Work required
Could you write out all of the data again, word for word?

Dataset section
+---+
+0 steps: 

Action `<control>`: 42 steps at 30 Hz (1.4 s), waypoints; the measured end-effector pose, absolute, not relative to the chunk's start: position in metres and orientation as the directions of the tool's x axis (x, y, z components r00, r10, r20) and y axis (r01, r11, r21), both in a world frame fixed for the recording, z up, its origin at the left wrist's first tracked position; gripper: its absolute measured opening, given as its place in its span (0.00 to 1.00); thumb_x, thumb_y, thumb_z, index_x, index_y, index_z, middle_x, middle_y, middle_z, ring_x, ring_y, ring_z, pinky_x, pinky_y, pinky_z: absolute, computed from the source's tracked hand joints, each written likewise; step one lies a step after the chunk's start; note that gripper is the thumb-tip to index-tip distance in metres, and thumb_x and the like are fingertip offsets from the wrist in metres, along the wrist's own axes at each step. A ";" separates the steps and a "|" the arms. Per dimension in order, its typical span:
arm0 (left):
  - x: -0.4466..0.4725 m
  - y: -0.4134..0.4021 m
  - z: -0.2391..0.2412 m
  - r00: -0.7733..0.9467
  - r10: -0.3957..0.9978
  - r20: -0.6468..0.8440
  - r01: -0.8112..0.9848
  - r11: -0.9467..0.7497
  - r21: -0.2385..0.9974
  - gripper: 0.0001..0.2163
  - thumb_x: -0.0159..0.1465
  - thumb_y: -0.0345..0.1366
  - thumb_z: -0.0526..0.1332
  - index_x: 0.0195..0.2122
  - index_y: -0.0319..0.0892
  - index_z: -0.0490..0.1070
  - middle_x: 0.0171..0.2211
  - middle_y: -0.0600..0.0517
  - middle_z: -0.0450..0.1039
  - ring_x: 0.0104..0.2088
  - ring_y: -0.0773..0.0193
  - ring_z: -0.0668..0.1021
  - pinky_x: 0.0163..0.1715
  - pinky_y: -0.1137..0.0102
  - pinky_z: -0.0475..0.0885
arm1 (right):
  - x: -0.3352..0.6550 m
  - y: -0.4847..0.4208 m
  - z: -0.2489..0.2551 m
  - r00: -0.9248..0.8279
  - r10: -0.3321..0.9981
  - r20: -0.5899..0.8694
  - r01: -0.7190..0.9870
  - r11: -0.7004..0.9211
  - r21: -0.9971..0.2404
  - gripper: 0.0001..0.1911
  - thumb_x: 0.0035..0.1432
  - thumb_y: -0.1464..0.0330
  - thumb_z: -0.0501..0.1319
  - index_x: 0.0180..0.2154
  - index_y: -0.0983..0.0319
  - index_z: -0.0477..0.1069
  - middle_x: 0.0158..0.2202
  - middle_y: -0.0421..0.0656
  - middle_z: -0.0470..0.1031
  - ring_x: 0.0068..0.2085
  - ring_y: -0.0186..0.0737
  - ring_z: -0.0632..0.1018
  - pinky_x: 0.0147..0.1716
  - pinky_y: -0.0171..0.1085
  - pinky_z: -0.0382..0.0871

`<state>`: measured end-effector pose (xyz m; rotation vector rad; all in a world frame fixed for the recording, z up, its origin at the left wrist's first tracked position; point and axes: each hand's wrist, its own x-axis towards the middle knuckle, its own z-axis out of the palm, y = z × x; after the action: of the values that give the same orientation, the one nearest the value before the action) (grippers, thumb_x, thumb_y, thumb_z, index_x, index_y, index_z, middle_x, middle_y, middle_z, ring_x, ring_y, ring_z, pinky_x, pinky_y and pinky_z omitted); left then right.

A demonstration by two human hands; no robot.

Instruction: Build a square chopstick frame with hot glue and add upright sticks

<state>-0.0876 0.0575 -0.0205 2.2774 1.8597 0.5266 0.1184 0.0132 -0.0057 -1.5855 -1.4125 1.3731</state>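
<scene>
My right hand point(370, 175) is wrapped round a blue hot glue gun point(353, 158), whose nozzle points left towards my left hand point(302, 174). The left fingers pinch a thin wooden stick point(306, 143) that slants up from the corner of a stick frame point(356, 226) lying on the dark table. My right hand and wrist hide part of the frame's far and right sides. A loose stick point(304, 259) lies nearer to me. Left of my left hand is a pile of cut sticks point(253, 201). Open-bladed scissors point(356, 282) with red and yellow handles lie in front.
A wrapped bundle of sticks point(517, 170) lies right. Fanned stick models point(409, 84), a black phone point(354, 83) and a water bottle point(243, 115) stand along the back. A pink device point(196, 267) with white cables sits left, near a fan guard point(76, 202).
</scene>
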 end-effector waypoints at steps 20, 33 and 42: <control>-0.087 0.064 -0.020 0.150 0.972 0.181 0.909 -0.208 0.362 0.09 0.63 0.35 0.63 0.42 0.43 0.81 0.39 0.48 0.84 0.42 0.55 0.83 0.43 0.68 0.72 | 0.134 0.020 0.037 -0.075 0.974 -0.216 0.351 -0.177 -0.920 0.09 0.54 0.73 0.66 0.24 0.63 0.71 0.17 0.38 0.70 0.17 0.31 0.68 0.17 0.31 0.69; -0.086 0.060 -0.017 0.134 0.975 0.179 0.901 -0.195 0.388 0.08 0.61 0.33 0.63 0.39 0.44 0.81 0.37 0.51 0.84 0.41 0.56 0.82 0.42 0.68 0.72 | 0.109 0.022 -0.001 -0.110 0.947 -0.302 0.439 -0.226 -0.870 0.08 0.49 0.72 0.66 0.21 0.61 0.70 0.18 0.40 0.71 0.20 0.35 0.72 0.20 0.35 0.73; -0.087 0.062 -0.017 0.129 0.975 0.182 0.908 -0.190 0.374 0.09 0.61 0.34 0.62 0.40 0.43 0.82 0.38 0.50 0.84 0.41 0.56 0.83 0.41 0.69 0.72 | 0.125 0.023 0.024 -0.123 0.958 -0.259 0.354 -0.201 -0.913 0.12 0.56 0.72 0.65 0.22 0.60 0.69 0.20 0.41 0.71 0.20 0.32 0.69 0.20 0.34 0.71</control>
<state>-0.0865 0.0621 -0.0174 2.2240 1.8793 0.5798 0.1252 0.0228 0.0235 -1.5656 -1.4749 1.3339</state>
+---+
Written solution
+0 steps: 

Action `<control>`: 42 steps at 30 Hz (1.4 s), waypoints; the measured end-effector pose, absolute, not relative to the chunk's start: position in metres and orientation as the directions of the tool's x axis (x, y, z components r00, r10, r20) and y axis (r01, r11, r21), both in a world frame fixed for the recording, z up, its origin at the left wrist's first tracked position; gripper: its absolute measured opening, given as its place in its span (0.00 to 1.00); thumb_x, thumb_y, thumb_z, index_x, index_y, index_z, middle_x, middle_y, middle_z, ring_x, ring_y, ring_z, pinky_x, pinky_y, pinky_z: absolute, computed from the source's tracked hand joints, each written likewise; step one lies a step after the chunk's start; note that gripper is the thumb-tip to index-tip distance in metres, and thumb_x and the like are fingertip offsets from the wrist in metres, along the wrist's own axes at each step. A ";" separates the steps and a "|" the arms. Per dimension in order, its typical span:
arm0 (left):
  - x: -0.4466..0.4725 m
  - y: -0.4134..0.4021 m
  - z: -0.2391..0.2412 m
  - r00: -0.7733..0.9467
  - r10: -0.3957..0.9978
  - r20: -0.6468..0.8440
  - r01: -0.8112..0.9848
  - r11: -0.9467..0.7497
  - r21: -0.2385..0.9974
  - gripper: 0.0001..0.2163
  - thumb_x: -0.0159..0.1465
  - thumb_y: -0.0345..0.1366
  - thumb_z: -0.0526..0.1332
  - index_x: 0.0195..0.2122
  - index_y: -0.0319..0.0892
  - index_z: -0.0490..0.1070
  - middle_x: 0.0171..0.2211
  - middle_y: -0.0600..0.0517
  - middle_z: -0.0450..0.1039
  - ring_x: 0.0104..0.2088
  - ring_y: -0.0773..0.0193
  - ring_z: -0.0668..0.1021
  - pinky_x: 0.0163..0.1715
  - pinky_y: -0.1137..0.0102
  - pinky_z: -0.0475..0.0885
arm1 (right):
  - x: -0.3352..0.6550 m
  - y: -0.4847..0.4208 m
  - z: -0.2489..0.2551 m
  - r00: -0.9248..0.8279
  - r10: -0.3321..0.9981
  - r20: -0.5899..0.8694
  - r01: -0.7190..0.9870
  - r11: -0.7004..0.9211
  - r21: -0.9971..0.2404
  - gripper: 0.0001..0.1911
  - thumb_x: 0.0035..0.1432
  - thumb_y: -0.1464..0.0330
  - thumb_z: -0.0501..0.1319
  - index_x: 0.0180..0.2154
  - index_y: -0.0983..0.0319
  - index_z: -0.0477..0.1069
  - middle_x: 0.0158..0.2202
  - middle_y: -0.0421..0.0656
  - middle_z: -0.0470..0.1031
  - ring_x: 0.0068..0.2085
  - ring_y: -0.0186..0.0737
  - ring_z: -0.0632..0.1018
  - pinky_x: 0.0147..0.1716
  - pinky_y: -0.0171..0.1085
  - pinky_z: -0.0382..0.0871

`<state>`: measured end-effector pose (xyz m; rotation vector rad; all in a world frame fixed for the recording, z up, its origin at the left wrist's first tracked position; point and axes: each hand's wrist, its own x-axis towards the middle knuckle, its own z-axis out of the palm, y = z × x; after the action: of the values that give the same orientation, the one nearest the value before the action) (grippers, thumb_x, thumb_y, thumb_z, index_x, index_y, index_z, middle_x, middle_y, middle_z, ring_x, ring_y, ring_z, pinky_x, pinky_y and pinky_z omitted); left then right.

A demonstration by two human hands; no robot.

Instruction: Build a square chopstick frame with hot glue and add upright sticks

<state>-0.0876 0.0575 -0.0205 2.2774 1.8597 0.5266 0.1184 0.0132 -0.0057 -1.5855 -1.4125 1.3731</state>
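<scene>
My right hand point(370, 175) is wrapped round a blue hot glue gun point(353, 158), whose nozzle points left towards my left hand point(302, 174). The left fingers pinch a thin wooden stick point(306, 143) that slants up from the corner of a stick frame point(356, 226) lying on the dark table. My right hand and wrist hide part of the frame's far and right sides. A loose stick point(304, 259) lies nearer to me. Left of my left hand is a pile of cut sticks point(253, 201). Open-bladed scissors point(356, 282) with red and yellow handles lie in front.
A wrapped bundle of sticks point(517, 170) lies right. Fanned stick models point(409, 84), a black phone point(354, 83) and a water bottle point(243, 115) stand along the back. A pink device point(196, 267) with white cables sits left, near a fan guard point(76, 202).
</scene>
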 end-effector waypoints at steps 20, 33 and 42: <control>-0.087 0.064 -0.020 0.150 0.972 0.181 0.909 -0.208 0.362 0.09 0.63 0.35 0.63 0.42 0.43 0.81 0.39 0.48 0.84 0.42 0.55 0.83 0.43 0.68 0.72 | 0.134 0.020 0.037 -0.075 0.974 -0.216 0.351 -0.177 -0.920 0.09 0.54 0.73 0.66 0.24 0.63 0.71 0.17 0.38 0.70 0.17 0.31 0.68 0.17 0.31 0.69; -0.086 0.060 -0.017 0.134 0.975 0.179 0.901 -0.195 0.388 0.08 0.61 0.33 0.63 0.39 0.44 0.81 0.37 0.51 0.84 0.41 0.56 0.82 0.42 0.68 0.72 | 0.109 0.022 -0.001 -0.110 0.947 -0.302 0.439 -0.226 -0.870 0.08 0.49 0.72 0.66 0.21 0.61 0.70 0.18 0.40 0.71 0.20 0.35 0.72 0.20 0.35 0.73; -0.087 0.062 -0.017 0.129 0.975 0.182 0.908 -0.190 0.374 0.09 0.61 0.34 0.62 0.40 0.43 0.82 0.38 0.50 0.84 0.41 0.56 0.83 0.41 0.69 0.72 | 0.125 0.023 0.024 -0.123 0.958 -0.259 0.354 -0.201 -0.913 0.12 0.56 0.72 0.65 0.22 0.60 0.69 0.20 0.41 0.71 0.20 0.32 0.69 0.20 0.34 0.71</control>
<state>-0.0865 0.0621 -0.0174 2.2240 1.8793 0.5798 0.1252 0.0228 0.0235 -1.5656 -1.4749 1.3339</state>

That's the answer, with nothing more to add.